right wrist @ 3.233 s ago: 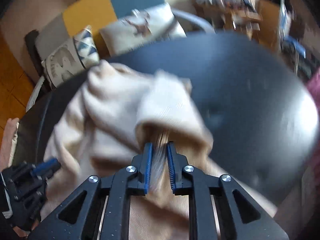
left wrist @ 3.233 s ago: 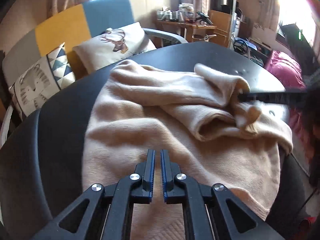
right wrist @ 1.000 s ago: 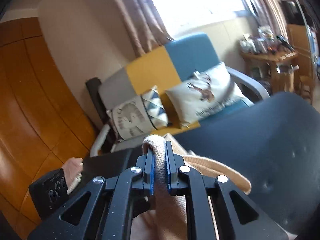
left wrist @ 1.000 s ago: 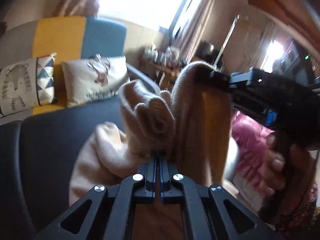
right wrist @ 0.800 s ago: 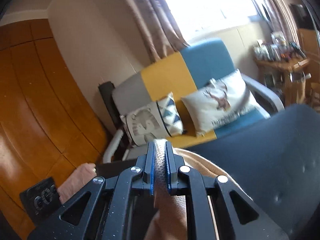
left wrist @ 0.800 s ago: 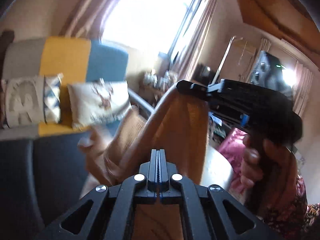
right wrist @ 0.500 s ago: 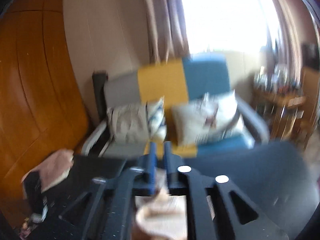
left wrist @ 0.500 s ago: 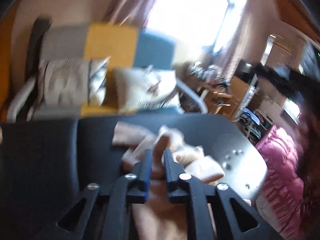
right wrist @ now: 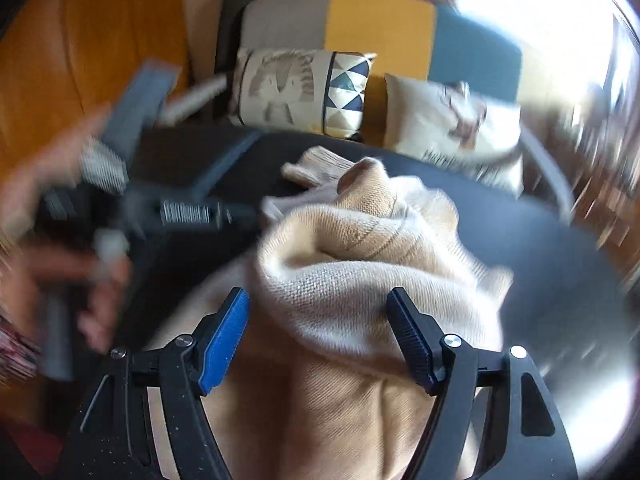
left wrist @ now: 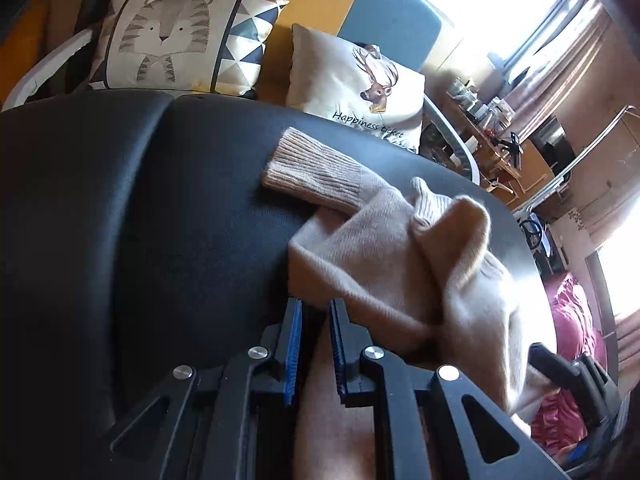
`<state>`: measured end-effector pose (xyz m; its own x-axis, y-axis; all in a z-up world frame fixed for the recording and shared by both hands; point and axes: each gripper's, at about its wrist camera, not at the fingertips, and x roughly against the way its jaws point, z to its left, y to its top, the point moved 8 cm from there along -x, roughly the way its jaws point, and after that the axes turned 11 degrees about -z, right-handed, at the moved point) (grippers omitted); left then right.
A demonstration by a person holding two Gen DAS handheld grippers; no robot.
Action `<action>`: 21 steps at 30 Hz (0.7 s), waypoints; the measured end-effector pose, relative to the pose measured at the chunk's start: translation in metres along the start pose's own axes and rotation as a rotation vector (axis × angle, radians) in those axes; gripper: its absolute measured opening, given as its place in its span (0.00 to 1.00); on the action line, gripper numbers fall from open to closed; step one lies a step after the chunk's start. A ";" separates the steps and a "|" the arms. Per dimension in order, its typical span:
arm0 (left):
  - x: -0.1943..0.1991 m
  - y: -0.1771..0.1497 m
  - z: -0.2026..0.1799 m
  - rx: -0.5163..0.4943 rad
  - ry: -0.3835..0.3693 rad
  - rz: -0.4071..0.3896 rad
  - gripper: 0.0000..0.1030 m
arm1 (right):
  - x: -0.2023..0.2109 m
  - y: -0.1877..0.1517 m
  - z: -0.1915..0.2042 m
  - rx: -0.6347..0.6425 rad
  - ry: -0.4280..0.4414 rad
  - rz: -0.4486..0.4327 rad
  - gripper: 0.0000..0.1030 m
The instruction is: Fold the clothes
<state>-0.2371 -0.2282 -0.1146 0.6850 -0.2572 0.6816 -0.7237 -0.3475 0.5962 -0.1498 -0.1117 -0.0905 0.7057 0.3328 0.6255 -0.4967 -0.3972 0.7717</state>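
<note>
Beige sweater is down on the black table, bunched in a loose heap toward the table's right half in the left wrist view. One ribbed cuff sticks out flat on the table surface, pointing toward the sofa.

Left gripper: jaws stand a narrow gap apart, they have just been opening. Fabric lies between and under them, near the sweater's lower left edge. Pads look clear of the cloth, so I read it as released, not pinching.

Right gripper: jaws spread wide, they have just been opening. A fold of sweater bulges up between the fingers; neither pad presses on it. Released.

Right wrist view is motion-blurred. In it I see my left gripper on the left side, nose at the sweater's edge, with the hand around its handle, smeared.

Behind the table: tiger cushion and deer cushion on the sofa, just beyond the far table edge. Cluttered wooden desk at the far right; pink bedding past the table's right edge.
</note>
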 end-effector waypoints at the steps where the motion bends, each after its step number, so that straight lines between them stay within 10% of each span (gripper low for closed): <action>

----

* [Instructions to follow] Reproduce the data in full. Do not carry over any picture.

* [Task result]
right wrist @ 3.233 s ago: 
left wrist @ 3.233 s ago: 
right wrist @ 1.000 s ago: 
left wrist @ 1.000 s ago: 
right wrist @ 0.800 s ago: 
left wrist @ 0.800 s ago: 
right wrist @ 0.500 s ago: 
left wrist @ 0.500 s ago: 
right wrist @ now: 
left wrist @ now: 
`<state>`: measured end-effector pose (xyz m; its own x-axis, y-axis; all in a z-up world frame fixed for the recording and shared by both hands; point and axes: each gripper's, at about its wrist camera, not at the fingertips, and x roughly against the way its jaws point, z to its left, y to its top, the point moved 8 cm from there along -x, roughly the way its jaws point, and after that the axes turned 11 degrees about -z, right-handed, at the moved point) (grippers omitted); left then right.
A demonstration by a person holding two Gen DAS handheld grippers; no robot.
Action `<action>`: 21 steps at 30 Hz (0.7 s), waypoints; the measured end-effector pose, relative to the pose measured at the chunk's start: translation in metres along the start pose's own axes and rotation as a rotation vector (axis × angle, radians) in those axes; gripper: its absolute measured opening, given as its place in its span (0.00 to 1.00); on the action line, gripper numbers fall from open to closed; step one lies a step after the chunk's start. A ";" separates the steps and a "|" the arms. Per dimension in order, its typical span:
arm0 (left):
  - x: -0.1943..0.1991 m
  - y: -0.1771..0.1497 m
  - z: -0.2026..0.1799 m
  - rx: -0.5163..0.4943 rad
  - ry: -0.3835..0.3693 rad
  - rz: -0.4071..0.3896 rad
  - gripper: 0.0000..0.1030 m
arm1 (right):
  - x: -0.2023..0.2109 m
  - y: -0.1877..0.1517 m
  - z: -0.1915..0.2042 m
  - rx: -0.6347..0.6425 rad
  - ry: -0.4280..0.4414 rad
  - rz: -0.4486..0.4327 rad
  - gripper: 0.0000..0.1030 m
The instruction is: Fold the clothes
<state>-0.2371 -0.2282 -0.1146 0.6850 -0.2572 0.6816 -0.7237 -0.3475 0.5962 -0.1498 -0.1117 -0.0905 0.7057 0.3328 0.6255 -0.4967 -0.3972 0.7717</state>
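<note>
Beige sweater is down on the black table, bunched in a loose heap toward the table's right half in the left wrist view. One ribbed cuff sticks out flat on the table surface, pointing toward the sofa.

Left gripper: jaws stand a narrow gap apart, they have just been opening. Fabric lies between and under them, near the sweater's lower left edge. Pads look clear of the cloth, so I read it as released, not pinching.

Right gripper: jaws spread wide, they have just been opening. A fold of sweater bulges up between the fingers; neither pad presses on it. Released.

Right wrist view is motion-blurred. In it I see my left gripper on the left side, nose at the sweater's edge, with the hand around its handle, smeared.

Behind the table: tiger cushion and deer cushion on the sofa, just beyond the far table edge. Cluttered wooden desk at the far right; pink bedding past the table's right edge.
</note>
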 end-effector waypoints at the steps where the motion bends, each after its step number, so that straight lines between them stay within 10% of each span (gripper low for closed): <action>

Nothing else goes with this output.